The deck lurched beneath them as the boat collided with the rocky spur that supported the chain tower. Wood splintered far beneath them, and the tenor of the river changed as water began rushing into the shattered hull. “Attack!” Edzard screamed.
The ropes holding the bridge were cut. The narrow crossing fell, bouncing as its end collided with the rough ramparts of the tower. The men surged forward, eager to cross the exposed bridge.
There was no more time for prayer.
Take up your arms, my brothers, and fight.
She will be waiting for us.
Raphael’s admission of being in Egypt did little to diminish the lay brothers’ enthusiasm. Welcoming the young man as an honored guest, they practically dragged him to the oratory, where he couldn’t escape their queries. Initially reticent to talk of his experiences in Egypt, Raphael finally relented after some earnest coaxing from Piro and the younger men. At first he spoke hesitantly, clearly having trouble settling on a story, but after a few minutes of haphazard storytelling, he fell into an oft-told tale. He spoke plainly and easily, with a natural oratorical grace that reminded Brother Leo of a young Brother Francis.
Brother Leo had at first assumed Raphael to be nothing more than an itinerant student, a minor son of a wealthy Ghibelline family from Arezzo who had joined one of the military orders. After listening to Raphael speak, Brother Leo was struck by the similarity between who this boy had become and who Brother Francis might have been. Francis, eager to wear the mantle of chivalrous knighthood, had taken up arms along with many other sons of Assisi against Perugia. When the battle had been lost at Collestrada, Francis had been captured and held for ransom—a captivity that was to last a year.
If God had not chosen Francis, would he have become like this man?
Brother Leo wondered.
“This fire you speak of,” Brother Cotsa asked. “Greek fire. What is it?”

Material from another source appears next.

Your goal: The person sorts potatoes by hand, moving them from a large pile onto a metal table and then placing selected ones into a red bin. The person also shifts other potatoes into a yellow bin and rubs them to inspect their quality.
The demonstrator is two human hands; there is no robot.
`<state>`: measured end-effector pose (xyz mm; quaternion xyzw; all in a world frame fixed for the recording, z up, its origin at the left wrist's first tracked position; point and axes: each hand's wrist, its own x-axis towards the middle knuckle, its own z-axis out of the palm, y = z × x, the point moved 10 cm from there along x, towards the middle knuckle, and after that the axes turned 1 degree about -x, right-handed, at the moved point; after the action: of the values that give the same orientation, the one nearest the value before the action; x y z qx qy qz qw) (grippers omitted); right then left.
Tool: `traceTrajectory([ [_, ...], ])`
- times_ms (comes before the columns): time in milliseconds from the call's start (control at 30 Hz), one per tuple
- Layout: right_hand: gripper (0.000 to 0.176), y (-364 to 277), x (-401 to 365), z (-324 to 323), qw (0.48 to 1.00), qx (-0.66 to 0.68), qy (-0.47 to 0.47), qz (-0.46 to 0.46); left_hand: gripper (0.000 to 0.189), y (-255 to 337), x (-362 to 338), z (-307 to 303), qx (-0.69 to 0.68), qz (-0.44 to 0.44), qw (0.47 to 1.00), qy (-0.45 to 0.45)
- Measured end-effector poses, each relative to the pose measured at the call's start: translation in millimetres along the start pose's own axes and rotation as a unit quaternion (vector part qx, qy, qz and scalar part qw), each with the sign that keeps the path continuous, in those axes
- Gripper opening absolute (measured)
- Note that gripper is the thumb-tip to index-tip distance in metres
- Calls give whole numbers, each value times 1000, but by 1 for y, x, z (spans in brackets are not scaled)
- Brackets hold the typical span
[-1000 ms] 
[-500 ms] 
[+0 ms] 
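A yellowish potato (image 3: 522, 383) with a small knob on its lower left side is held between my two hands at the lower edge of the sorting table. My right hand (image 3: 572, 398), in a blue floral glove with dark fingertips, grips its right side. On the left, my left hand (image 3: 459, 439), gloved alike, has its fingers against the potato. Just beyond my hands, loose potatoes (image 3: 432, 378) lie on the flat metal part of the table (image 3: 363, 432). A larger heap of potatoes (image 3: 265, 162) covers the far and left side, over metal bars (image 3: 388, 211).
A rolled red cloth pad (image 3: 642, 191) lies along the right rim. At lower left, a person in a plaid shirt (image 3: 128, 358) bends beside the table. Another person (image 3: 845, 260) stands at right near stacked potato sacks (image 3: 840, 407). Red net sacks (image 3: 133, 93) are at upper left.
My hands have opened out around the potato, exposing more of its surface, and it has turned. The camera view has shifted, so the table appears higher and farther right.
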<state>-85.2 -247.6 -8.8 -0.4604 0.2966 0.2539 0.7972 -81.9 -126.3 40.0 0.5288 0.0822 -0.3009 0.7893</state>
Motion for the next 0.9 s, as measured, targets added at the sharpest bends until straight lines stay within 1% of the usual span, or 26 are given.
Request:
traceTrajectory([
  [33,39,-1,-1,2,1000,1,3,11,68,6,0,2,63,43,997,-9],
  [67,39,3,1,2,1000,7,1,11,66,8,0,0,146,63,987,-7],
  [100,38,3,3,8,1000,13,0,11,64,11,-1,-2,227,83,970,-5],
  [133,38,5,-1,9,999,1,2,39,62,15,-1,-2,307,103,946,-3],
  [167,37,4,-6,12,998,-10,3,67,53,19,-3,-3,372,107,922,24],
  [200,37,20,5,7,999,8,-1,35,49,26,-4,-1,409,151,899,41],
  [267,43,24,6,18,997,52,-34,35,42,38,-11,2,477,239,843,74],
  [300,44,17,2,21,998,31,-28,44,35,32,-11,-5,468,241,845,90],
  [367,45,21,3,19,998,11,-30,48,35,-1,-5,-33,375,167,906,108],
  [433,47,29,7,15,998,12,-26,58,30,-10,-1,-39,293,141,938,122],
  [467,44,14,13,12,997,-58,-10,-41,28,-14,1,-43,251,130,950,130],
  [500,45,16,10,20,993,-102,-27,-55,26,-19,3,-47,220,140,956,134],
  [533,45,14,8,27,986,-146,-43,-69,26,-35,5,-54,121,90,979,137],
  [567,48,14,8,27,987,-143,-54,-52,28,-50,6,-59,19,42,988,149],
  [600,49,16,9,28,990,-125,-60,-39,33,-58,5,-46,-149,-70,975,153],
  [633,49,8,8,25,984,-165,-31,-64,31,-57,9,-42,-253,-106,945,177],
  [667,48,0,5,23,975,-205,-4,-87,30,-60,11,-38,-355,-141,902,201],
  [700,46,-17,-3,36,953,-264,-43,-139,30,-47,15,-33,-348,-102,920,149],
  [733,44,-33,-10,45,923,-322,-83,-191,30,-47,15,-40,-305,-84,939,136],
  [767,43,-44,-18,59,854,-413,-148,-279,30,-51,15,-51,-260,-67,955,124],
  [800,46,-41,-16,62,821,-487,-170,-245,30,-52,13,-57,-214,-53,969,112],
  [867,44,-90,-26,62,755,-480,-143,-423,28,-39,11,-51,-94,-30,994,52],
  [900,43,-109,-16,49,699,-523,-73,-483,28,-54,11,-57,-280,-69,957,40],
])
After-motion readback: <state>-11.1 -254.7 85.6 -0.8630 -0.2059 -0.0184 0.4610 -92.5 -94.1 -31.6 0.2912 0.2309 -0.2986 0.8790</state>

“It is an alchemical mystery,” Raphael explained. “It is water that burns. It was the Byzantines, I believe, who mastered it first. They used it against the Persian Empire, and since then their alchemists have been attempting to create their own version.
Naft
, they call it. They put the liquid in a flask and wrap the flask in leather and cloth, which they set alight. The mangonel hurls these flaming flasks with enough force that they shatter upon impact, spreading a large wave of burning liquid.” He held up his hands as if he were cradling a skull. “Something not much larger than this—” He spread his arms, indicating the sparse space of the oratory, “—and...” He faltered, suddenly at a loss for words. Realizing what he was implying with his gesture.
This entire room
, Brother Leo realized,
filled with fire
. “Let us speak no more of these atrocities of war,” he interjected quickly. He fumbled for the wooden cross attached to the loose strands of cord around his neck.
He said this more for the benefit of the others, but it was clear that his words broke through whatever spell had come over the young man in the telling of his tale. “I am sorry,” Raphael stuttered suddenly. “I...That is not why I came here.” His eyes widened as he seemed to realize how small the oratory was, how hemmed in he was by the others.
The frightened face of a trapped animal
.
Brother Leo shoved his way through the crowd and inserted himself between Raphael and the lay brothers. “Enough,” he said. “We have been neglectful in our hospitality. Did our guests not bring victuals? We should investigate as to the possibility of a bottle of wine. And some cheeses perhaps. Those would be a proper cause for celebration, especially in this house of God.” He glared at Cotsa and Mante, the two who had been most vocal in their desire to hear the young knight’s stories.